PROBLEM DETAILS: Down to the final line, reproduce the entries that follow exactly.

EXERCISE INPUTS:

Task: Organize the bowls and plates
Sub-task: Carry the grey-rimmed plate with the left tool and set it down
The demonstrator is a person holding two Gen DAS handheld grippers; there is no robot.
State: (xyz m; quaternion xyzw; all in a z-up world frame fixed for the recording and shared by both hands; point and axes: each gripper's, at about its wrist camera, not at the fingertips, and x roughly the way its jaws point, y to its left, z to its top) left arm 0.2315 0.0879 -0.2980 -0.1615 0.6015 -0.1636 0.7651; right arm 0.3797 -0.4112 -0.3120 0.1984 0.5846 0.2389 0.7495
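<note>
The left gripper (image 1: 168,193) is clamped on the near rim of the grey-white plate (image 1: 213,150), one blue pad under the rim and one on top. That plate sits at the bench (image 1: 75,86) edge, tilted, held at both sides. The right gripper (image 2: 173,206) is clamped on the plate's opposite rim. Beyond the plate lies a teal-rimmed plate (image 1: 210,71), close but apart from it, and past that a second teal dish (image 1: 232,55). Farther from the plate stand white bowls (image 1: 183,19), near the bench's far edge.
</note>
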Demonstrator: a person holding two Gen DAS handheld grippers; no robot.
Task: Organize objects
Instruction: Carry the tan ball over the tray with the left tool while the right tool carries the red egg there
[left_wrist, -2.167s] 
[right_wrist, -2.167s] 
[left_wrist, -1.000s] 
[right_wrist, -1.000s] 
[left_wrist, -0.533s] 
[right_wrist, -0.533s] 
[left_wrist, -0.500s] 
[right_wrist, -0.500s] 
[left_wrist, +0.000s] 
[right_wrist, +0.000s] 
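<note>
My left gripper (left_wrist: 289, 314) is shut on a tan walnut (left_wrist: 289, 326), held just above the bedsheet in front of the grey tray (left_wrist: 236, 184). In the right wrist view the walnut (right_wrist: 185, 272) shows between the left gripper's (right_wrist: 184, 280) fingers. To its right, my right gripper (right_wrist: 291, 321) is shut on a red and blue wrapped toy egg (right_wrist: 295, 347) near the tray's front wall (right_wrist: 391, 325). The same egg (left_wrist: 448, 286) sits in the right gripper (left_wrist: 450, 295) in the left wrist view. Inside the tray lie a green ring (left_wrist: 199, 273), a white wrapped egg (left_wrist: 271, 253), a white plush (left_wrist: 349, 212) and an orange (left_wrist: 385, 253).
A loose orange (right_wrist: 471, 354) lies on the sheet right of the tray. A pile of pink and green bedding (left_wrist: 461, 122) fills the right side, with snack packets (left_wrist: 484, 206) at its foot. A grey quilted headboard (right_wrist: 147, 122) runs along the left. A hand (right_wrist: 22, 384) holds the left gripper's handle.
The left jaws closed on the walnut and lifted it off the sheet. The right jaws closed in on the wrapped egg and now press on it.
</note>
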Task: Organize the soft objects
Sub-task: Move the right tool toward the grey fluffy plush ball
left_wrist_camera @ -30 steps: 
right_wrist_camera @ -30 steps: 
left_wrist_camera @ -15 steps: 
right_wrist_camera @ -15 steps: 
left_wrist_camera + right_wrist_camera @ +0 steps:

EXERCISE SOLUTION:
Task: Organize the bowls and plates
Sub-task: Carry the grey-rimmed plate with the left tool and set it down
The demonstrator is a person holding two Gen DAS handheld grippers; there is no robot.
State: (xyz m; quaternion xyzw; all in a z-up world frame fixed for the recording and shared by both hands; point and axes: each gripper's, at about its wrist camera, not at the fingertips, and x roughly the way its jaws point, y to its left, z to its top) left arm 0.2315 0.0879 -0.2980 -0.1615 0.6015 -0.1636 0.7651; right arm 0.3797 -0.4112 -0.3120 0.1984 0.5846 0.2389 0.7495
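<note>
The left gripper (image 1: 168,193) is clamped on the near rim of the grey-white plate (image 1: 213,150), one blue pad under the rim and one on top. That plate sits at the bench (image 1: 75,86) edge, tilted, held at both sides. The right gripper (image 2: 173,206) is clamped on the plate's opposite rim. Beyond the plate lies a teal-rimmed plate (image 1: 210,71), close but apart from it, and past that a second teal dish (image 1: 232,55). Farther from the plate stand white bowls (image 1: 183,19), near the bench's far edge.
</note>
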Demonstrator: a person holding two Gen DAS handheld grippers; no robot.
Task: Organize objects
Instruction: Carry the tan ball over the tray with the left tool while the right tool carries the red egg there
[left_wrist, -2.167s] 
[right_wrist, -2.167s] 
[left_wrist, -1.000s] 
[right_wrist, -1.000s] 
[left_wrist, -0.533s] 
[right_wrist, -0.533s] 
[left_wrist, -0.500s] 
[right_wrist, -0.500s] 
[left_wrist, +0.000s] 
[right_wrist, +0.000s] 
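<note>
My left gripper (left_wrist: 289, 314) is shut on a tan walnut (left_wrist: 289, 326), held just above the bedsheet in front of the grey tray (left_wrist: 236, 184). In the right wrist view the walnut (right_wrist: 185, 272) shows between the left gripper's (right_wrist: 184, 280) fingers. To its right, my right gripper (right_wrist: 291, 321) is shut on a red and blue wrapped toy egg (right_wrist: 295, 347) near the tray's front wall (right_wrist: 391, 325). The same egg (left_wrist: 448, 286) sits in the right gripper (left_wrist: 450, 295) in the left wrist view. Inside the tray lie a green ring (left_wrist: 199, 273), a white wrapped egg (left_wrist: 271, 253), a white plush (left_wrist: 349, 212) and an orange (left_wrist: 385, 253).
A loose orange (right_wrist: 471, 354) lies on the sheet right of the tray. A pile of pink and green bedding (left_wrist: 461, 122) fills the right side, with snack packets (left_wrist: 484, 206) at its foot. A grey quilted headboard (right_wrist: 147, 122) runs along the left. A hand (right_wrist: 22, 384) holds the left gripper's handle.
The left jaws closed on the walnut and lifted it off the sheet. The right jaws closed in on the wrapped egg and now press on it.
</note>
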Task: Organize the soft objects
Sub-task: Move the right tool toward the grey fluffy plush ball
left_wrist_camera @ -30 steps: 
right_wrist_camera @ -30 steps: 
left_wrist_camera @ -15 steps: 
right_wrist_camera @ -15 steps: 
left_wrist_camera + right_wrist_camera @ +0 steps:

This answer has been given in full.